So it was Haploteuthis ferox
made its appearance upon the Devonshire coast.
So far, this has been its most serious aggression.
Mr. Fison’s account, taken together with the
wave of boating and bathing casualties to which I
have already alluded, and the absence of fish from
the Cornish coasts that year, points clearly to a shoal
of these voracious deep-sea monsters prowling slowly
along the sub-tidal coast-line. Hunger migration
has, I know, been suggested as the force that drove
them hither; but, for my own part, I prefer to believe
the alternative theory of Hemsley. Hemsley holds
that a pack or shoal of these creatures may have become
enamoured of human flesh by the accident of a foundered
ship sinking among them, and have wandered in search
of it out of their accustomed zone; first waylaying
and following ships, and so coming to our shores in
the wake of the Atlantic traffic. But to discuss
Hemsley’s cogent and admirably-stated arguments
would be out of place here.
It would seem that the appetites of
the shoal were satisfied by the catch of eleven people—for,
so far as can be ascertained, there were ten people
in the second boat, and certainly these creatures gave
no further signs of their presence off Sidmouth that
day. The coast between Seaton and Budleigh Salterton
was patrolled all that evening and night by four Preventive
Service boats, the men in which were armed with harpoons
and cutlasses, and as the evening advanced, a number
of more or less similarly equipped expeditions, organised
by private individuals, joined them. Mr. Fison
took no part in any of these expeditions.
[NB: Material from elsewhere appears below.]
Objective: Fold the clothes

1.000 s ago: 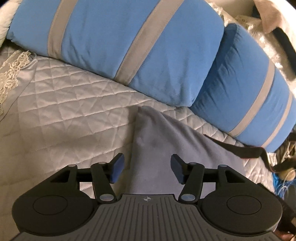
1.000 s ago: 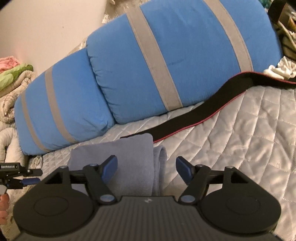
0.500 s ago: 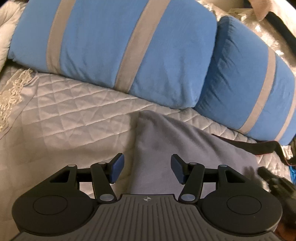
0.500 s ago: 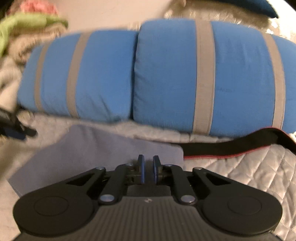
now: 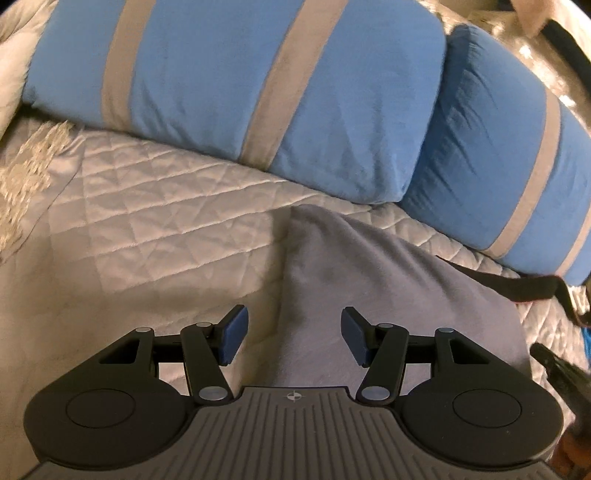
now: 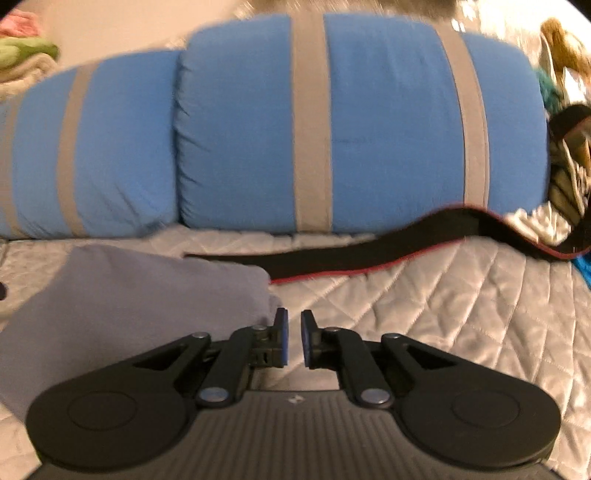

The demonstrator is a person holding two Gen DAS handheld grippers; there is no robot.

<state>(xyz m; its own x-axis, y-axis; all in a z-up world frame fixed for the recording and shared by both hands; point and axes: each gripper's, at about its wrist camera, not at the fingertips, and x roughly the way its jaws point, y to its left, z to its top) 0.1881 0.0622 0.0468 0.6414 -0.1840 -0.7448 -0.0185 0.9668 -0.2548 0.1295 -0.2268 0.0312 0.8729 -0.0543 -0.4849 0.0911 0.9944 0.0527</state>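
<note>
I worked over a bed covered by a pale quilted bedspread stitched in diamonds. Two blue pillows with grey stripes lay along its far side, one at twelve o'clock in my left view, the other at two o'clock. A plain cream wall showed at eleven o'clock in my right view. The light was warm and dim.

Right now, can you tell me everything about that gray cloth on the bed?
The gray cloth is soft and fleecy-looking, plain with no pattern. It lies folded flat on the quilted bedspread, one corner pointing toward the blue pillows. A black strap lies just beyond it. The left gripper hangs open over its edge. The right gripper, nearly shut, sits beside another corner, apparently holding nothing.
</note>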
About midnight excited hails were
heard from a boat about a couple of miles out at sea
to the south-east of Sidmouth, and a lantern was seen
waving in a strange manner to and fro and up and down.
The nearer boats at once hurried towards the alarm.
The venturesome occupants of the boat—a
seaman, a curate, and two schoolboys—had
actually seen the monsters passing under their boat.
The creatures, it seems, like most deep-sea organisms,
were phosphorescent, and they had been floating, five
fathoms deep or so, like creatures of moonshine through
the blackness of the water, their tentacles retracted
and as if asleep, rolling over and over, and moving
slowly in a wedge-like formation towards the south-east.
These people told their story in gesticulated
fragments, as first one boat drew alongside and then
another. At last there was a little fleet of eight
or nine boats collected together, and from them a tumult,
like the chatter of a market-place, rose into the
stillness of the night. There was little or no
disposition to pursue the shoal, the people had neither
weapons nor experience for such a dubious chase, and
presently—even with a certain relief, it
may be—the boats turned shoreward.
And now to tell what is perhaps the
most astonishing fact in this whole astonishing raid.
We have not the slightest knowledge of the subsequent
movements of the shoal, although the whole south-west
coast was now alert for it. But it may, perhaps,
be significant that a cachalot was stranded off Sark
on June 3. Two weeks and three days after this
Sidmouth affair, a living Haploteuthis came
ashore on Calais sands. It was alive, because
several witnesses saw its tentacles moving in a convulsive
way. But it is probable that it was dying.
A gentleman named Pouchet obtained a rifle and shot
it.
That was the last appearance of a
living Haploteuthis. No others were seen
on the French coast. On the 15th of June a dead
carcass, almost complete, was washed ashore near Torquay,
and a few days later a boat from the Marine Biological
station, engaged in dredging off Plymouth, picked up
a rotting specimen, slashed deeply with a cutlass wound.
How the former had come by its death it is impossible
to say. And on the last day of June, Mr. Egbert
Caine, an artist, bathing near Newlyn, threw up his
arms, shrieked, and was drawn under. A friend
bathing with him made no attempt to save him, but
swam at once for the shore. This is the last fact
to tell of this extraordinary raid from the deeper
sea. Whether it is really the last of these horrible
creatures it is, as yet, premature to say. But
it is believed, and certainly it is to be hoped, that
they have returned now, and returned for good, to
the sunless depths of the middle seas, out of which
they have so strangely and so mysteriously arisen.